Search the entries below for "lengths" and copy each matching line.

[MATERIAL PROVIDED]
--- START ---

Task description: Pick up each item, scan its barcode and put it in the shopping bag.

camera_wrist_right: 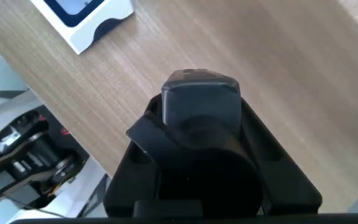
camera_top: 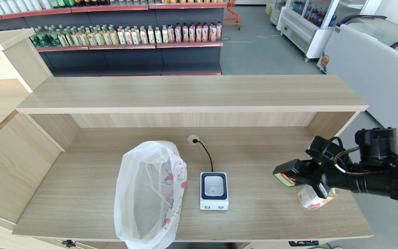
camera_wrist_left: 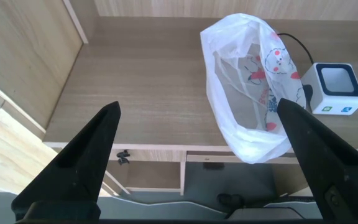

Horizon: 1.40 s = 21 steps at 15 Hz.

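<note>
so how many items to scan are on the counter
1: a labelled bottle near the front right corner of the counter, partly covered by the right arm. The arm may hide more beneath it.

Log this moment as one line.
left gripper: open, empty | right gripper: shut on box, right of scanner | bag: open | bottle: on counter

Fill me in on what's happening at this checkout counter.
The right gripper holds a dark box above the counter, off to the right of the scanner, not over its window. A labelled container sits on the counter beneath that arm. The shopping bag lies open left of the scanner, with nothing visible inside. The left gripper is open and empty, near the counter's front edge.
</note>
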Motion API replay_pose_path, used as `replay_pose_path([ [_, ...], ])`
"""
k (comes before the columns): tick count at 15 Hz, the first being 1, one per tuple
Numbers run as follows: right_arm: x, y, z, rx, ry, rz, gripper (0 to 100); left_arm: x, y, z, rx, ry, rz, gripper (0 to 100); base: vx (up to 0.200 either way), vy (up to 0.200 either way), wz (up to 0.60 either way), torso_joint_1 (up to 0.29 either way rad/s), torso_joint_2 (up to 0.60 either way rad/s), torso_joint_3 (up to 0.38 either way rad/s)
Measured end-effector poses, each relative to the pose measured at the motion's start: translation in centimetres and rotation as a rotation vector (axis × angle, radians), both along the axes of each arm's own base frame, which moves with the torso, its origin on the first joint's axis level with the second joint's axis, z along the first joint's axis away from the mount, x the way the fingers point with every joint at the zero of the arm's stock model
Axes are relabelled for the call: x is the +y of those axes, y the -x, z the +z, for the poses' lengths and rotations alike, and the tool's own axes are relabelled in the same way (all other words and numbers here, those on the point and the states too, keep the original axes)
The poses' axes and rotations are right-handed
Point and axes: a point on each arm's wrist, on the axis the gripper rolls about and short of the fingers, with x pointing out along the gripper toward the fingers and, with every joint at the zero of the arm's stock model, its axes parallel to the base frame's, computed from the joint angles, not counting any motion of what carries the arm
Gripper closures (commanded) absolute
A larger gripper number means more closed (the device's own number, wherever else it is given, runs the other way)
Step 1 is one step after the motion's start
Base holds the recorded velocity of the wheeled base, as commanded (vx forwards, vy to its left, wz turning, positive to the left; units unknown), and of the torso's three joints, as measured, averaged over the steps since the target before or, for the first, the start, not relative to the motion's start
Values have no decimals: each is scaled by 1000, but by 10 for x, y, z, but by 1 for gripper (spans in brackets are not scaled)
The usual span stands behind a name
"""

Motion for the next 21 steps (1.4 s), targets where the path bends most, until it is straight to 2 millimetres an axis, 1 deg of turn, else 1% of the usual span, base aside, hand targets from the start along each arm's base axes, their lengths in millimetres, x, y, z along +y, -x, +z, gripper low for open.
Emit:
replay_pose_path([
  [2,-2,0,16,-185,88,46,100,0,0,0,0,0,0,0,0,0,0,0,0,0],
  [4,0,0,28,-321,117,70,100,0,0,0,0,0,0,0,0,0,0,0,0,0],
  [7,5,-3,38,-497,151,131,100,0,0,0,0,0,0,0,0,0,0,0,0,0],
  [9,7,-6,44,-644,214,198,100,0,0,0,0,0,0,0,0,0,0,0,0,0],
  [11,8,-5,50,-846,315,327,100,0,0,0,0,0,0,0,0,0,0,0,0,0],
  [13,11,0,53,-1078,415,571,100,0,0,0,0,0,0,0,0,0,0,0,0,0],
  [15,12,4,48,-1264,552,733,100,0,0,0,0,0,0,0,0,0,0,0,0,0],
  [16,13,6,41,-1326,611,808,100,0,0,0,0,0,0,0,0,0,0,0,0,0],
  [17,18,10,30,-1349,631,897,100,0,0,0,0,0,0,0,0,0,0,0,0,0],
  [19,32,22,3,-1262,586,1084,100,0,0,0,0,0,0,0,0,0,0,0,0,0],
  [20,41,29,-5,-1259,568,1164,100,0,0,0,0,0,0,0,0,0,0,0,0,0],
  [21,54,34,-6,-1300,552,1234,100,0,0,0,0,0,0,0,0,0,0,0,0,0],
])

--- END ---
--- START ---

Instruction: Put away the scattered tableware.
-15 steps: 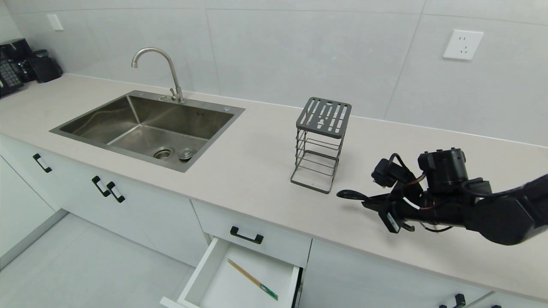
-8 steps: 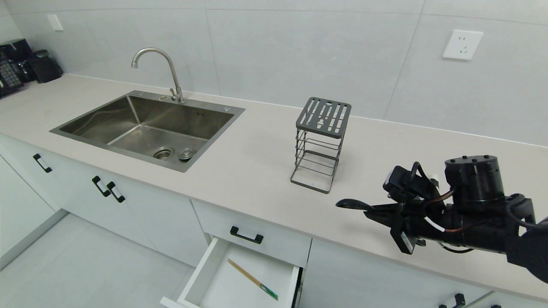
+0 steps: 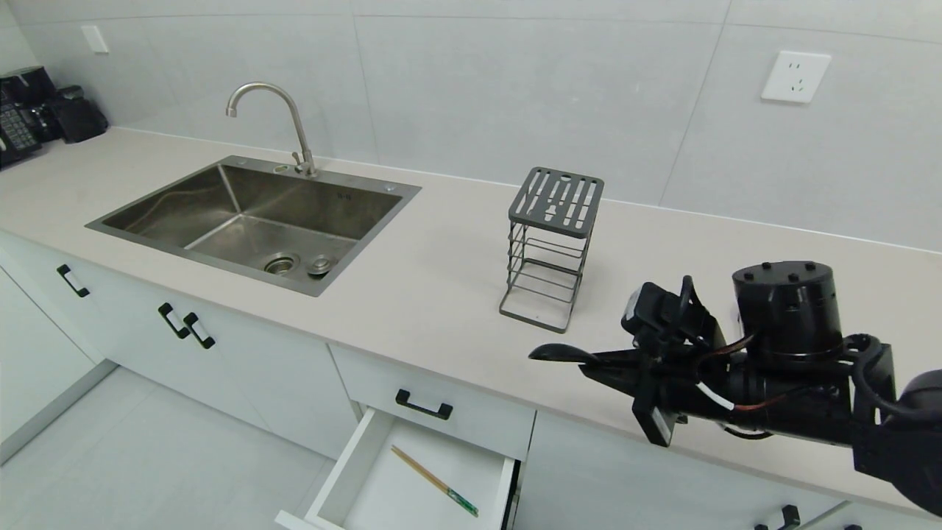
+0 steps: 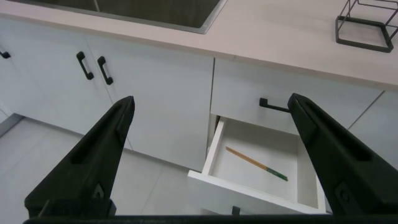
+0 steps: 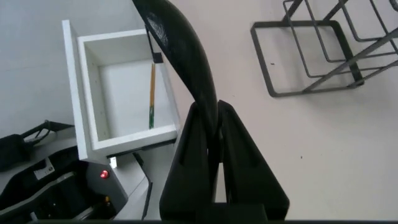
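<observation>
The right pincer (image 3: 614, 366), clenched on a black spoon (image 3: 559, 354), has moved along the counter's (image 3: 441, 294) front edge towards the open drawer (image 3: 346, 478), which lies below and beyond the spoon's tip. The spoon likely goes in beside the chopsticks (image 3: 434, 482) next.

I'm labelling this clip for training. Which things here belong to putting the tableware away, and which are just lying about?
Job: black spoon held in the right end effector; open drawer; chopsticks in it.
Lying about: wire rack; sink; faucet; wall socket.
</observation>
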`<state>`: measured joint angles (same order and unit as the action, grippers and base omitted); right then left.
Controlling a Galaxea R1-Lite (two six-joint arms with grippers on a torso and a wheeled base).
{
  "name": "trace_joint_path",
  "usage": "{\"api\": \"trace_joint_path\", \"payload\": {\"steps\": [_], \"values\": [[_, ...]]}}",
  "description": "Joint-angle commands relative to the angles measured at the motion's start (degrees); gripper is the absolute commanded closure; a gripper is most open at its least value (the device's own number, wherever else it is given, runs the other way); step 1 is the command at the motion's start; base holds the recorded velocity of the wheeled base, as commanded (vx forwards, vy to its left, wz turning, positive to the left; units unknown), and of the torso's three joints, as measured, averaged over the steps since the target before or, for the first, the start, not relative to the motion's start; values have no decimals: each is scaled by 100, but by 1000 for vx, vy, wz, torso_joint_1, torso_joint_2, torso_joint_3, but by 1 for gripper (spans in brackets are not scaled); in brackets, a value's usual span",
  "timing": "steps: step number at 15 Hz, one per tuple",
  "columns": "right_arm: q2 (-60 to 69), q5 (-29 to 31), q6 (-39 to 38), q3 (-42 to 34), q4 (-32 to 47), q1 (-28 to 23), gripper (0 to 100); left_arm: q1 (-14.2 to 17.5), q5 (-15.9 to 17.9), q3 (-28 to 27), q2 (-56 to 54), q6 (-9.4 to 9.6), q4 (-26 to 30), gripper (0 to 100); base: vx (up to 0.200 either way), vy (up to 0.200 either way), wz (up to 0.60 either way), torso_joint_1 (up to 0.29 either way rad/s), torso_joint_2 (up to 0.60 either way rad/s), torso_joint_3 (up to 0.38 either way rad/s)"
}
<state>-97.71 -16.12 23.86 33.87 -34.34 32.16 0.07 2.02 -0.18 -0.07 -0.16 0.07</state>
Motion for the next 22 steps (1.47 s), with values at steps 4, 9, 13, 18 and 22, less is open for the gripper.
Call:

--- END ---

[RESPONSE AREA]
Axes are relabelled for the call: x is the +y of those axes, y the -x, z the +z, for the poses' lengths and rotations alike, and the tool's own axes are relabelled in the same way (all other words and numbers here, those on the point and the states too, keep the original axes)
Motion for the next 21 steps (1.4 s), targets where the path bends most, until it is straight to 2 millimetres an axis, 1 deg of turn, else 1% of the usual span, base aside, hand targets from the start along each arm's base axes, their lengths in millimetres, x, y, z along +y, -x, +z, gripper low for open.

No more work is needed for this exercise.